Aki parpadeó, sin tener idea de qué le estaba hablando, pero no iba a oponerse esta vez. No cuando Ashram se veía así. – Ya es suficiente, no tiene que ponerse violento... –se quejó de todas maneras, acercándose de nuevo a su hermano. – Ashram, el detective Sven nunca te ha fallado, ¿no es así? Ni a ti ni a mí.

–Entonces, cállate…– Sven lo miró de soslayo y Ashram se zafó de él, aunque ahora se sentía confundido. Sujetó a Aki contra él y no dijo nada por un buen rato, mirando a Sven de soslayo.

–Dios lo protege… ¿Verdad?

–No lo sé, Ashram, no protegió a los demás, creo que tendrás que hacerlo tú mismo. Ya sabes lo que opino de Dios, está demasiado ocupado para fijarse en nosotros…– Sven se llevó el cigarro a los labios y miró al cielo entre los agujeros del techo mientras le daba una calada.

– No le diga eso... ah – suspiró el chico, recordando ahora por qué discutían siempre. – Encontraremos a Daniel con vida. Piensa, Ashram. A lo mejor recuerdas algo... que lo ayude.

–Daniel y yo tuvimos una pesadilla la noche que lo secuestraron, ambos soñamos con un hombre… un demonio. Creí que era… Arestiel. Apenas podía reaccionar, pero Daniel sí lo hacía, intentaba defenderme y… veía. Podía verme…

–Dios le dio a Daniel el don de poder revelar sueños y visiones, Ashram… ¿Qué sucedió?

–Mataba a Hashimoto…

– ¿El siquiatra? – miró a Aki, que asintió con la cabeza.

–Fui a salvarlo y le pedí a Daniel que subiera con Aki, pero cuando regresé ya no estaba… y había una doble “S” quemada en la madera del suelo.

Sven suspiró con fuerza. –De momento vas a volver a casa y a lavarte, das asco…– se lo llevó del brazo un poco a rastras.

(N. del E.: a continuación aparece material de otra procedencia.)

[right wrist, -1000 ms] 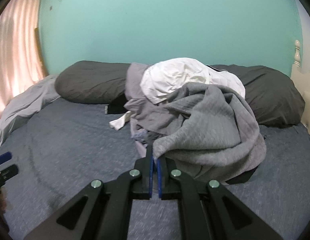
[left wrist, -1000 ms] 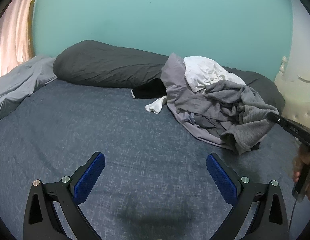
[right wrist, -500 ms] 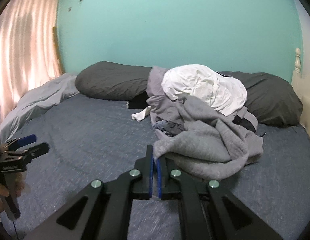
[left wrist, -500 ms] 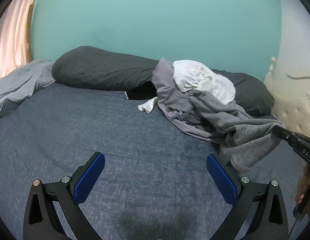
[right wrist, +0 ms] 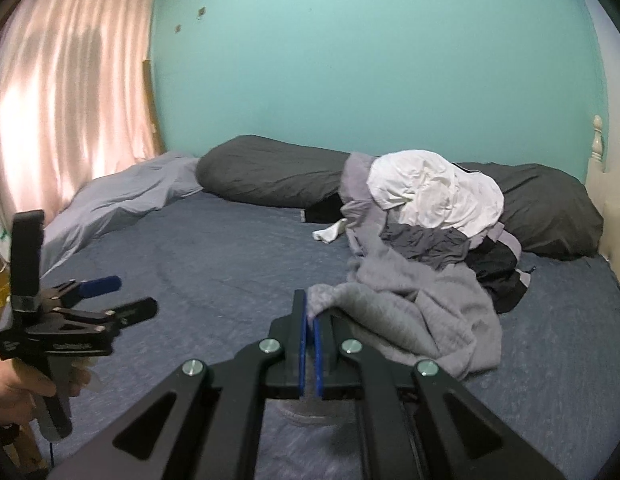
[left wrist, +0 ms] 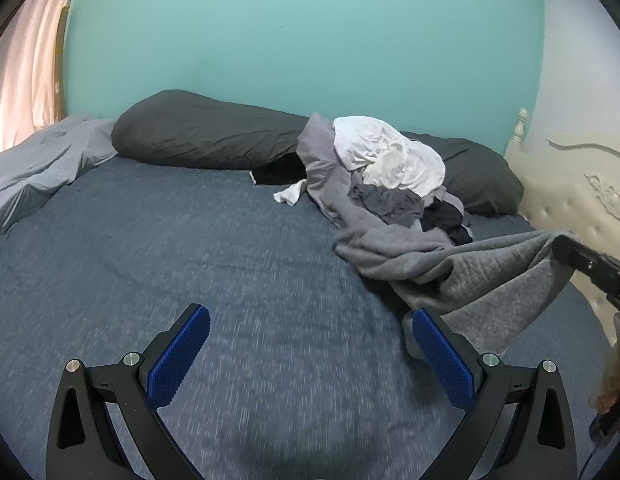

–No tengo tiempo… – trató de zafarse, pero el detective no le dejó.

–Lo tienes y lo harás. Te lavarás, te cambiarás de ropa y estudiaremos donde está. ¿No es así, Aki? Ese es el modo correcto de hacer las cosas. ¿Verdad?

–S...sí. Claro que sí. No vas a encontrarlo, rondando como un alma en pena. Y Daniel no querría eso. – le aseguró, comprendiendo y tomando su mano. – Vamos a casa.

–Está bien, pero no me quiero duchar.

–Ah… – Sven aceleró un poco el paso para alejarse de ellos, pensando que no tenía ganas de librar esa batalla.

– Tienes que hacerlo. Te sentirás mejor y si no lo haces, Adan es el que va a parecer un alma en pena. Y no quieres lidiar con eso, ¿o sí? – suspiró, pensando que siempre estaba igual.

–Ashram…– Adan lo observó aliviado, acariciándole el cabello y suspirando levemente, abrazando a Aki y apretando al moreno entre medias.

El chico se zafó como pudo, aunque se había sentido bien, pero eso le avergonzaba. Se metió en la parte de atrás del coche, sujetándose las piernas y mirando a ver si tenía la suerte de que Aki fuera con él sin pedírselo.

Y efectivamente el chico se sentó a su lado, rodeándole los hombros de nuevo. Después de todo, lo comprendía mejor de lo que pensaba. Miró a Adan, como buscando fuerzas en su silueta. No necesitaba que le dijese nada, sólo con saber que estaba allí, ya se sentía mejor.

Ashram se apoyó en él, entrecerrando los ojos y poco a poco cerrándolos, observando su rostro, recordándolo cómo si llevaran mucho tiempo distanciados. Quería dormirse, soñar con él.